[Dataset items]

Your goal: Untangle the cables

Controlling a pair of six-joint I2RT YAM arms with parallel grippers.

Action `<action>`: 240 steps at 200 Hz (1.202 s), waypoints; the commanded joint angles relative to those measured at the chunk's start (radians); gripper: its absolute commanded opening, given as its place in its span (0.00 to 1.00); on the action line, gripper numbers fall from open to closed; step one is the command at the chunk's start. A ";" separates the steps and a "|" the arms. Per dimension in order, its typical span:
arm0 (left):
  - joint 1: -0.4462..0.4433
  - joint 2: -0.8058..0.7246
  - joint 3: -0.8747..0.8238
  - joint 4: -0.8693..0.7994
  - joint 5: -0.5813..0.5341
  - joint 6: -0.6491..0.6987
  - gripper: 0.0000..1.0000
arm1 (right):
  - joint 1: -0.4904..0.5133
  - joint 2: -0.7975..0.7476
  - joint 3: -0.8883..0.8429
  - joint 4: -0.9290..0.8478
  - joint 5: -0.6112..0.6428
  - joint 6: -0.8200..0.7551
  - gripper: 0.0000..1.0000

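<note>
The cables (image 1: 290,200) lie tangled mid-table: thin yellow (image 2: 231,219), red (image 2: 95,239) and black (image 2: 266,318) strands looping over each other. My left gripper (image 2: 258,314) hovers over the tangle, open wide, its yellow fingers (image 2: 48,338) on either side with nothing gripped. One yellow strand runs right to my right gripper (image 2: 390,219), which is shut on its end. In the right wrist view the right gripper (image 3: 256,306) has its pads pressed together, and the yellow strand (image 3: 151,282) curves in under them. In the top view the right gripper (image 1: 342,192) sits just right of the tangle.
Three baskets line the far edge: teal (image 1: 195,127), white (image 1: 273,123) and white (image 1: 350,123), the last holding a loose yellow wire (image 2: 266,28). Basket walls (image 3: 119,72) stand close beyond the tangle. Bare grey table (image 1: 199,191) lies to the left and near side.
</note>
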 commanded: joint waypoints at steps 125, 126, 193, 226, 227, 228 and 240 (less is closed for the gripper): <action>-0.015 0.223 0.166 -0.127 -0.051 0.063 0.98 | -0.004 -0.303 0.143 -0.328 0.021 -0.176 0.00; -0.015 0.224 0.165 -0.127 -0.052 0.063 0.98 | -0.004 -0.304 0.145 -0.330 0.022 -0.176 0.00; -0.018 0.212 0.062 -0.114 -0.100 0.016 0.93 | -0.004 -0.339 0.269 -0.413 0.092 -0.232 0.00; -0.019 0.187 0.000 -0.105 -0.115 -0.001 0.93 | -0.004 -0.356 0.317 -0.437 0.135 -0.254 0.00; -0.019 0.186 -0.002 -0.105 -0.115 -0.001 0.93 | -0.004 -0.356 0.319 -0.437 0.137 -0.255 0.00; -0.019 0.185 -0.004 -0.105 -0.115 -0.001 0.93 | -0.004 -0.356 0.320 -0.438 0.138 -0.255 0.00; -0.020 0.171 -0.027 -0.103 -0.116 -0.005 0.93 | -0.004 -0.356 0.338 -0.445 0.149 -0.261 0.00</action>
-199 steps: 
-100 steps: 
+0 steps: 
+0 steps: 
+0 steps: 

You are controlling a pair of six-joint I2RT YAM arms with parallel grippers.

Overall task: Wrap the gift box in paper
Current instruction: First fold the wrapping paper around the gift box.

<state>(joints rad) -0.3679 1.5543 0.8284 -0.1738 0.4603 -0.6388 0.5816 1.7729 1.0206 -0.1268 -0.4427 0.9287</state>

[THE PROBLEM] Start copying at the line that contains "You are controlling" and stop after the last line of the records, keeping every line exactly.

[RESULT OF THE TASK]
You are controlling a pair of six-joint I2RT YAM arms with parallel grippers.

Overall task: Wrap the gift box in paper
Current instruction: First fold the wrapping paper around the gift box.

<state>(joints rad) -0.3679 1.5543 0.8284 -0.1738 0.4603 -0.6388 0.5816 1.7729 1.0206 -0.1268 -0.4427 0.9287</state>

Work on the answer has been completed.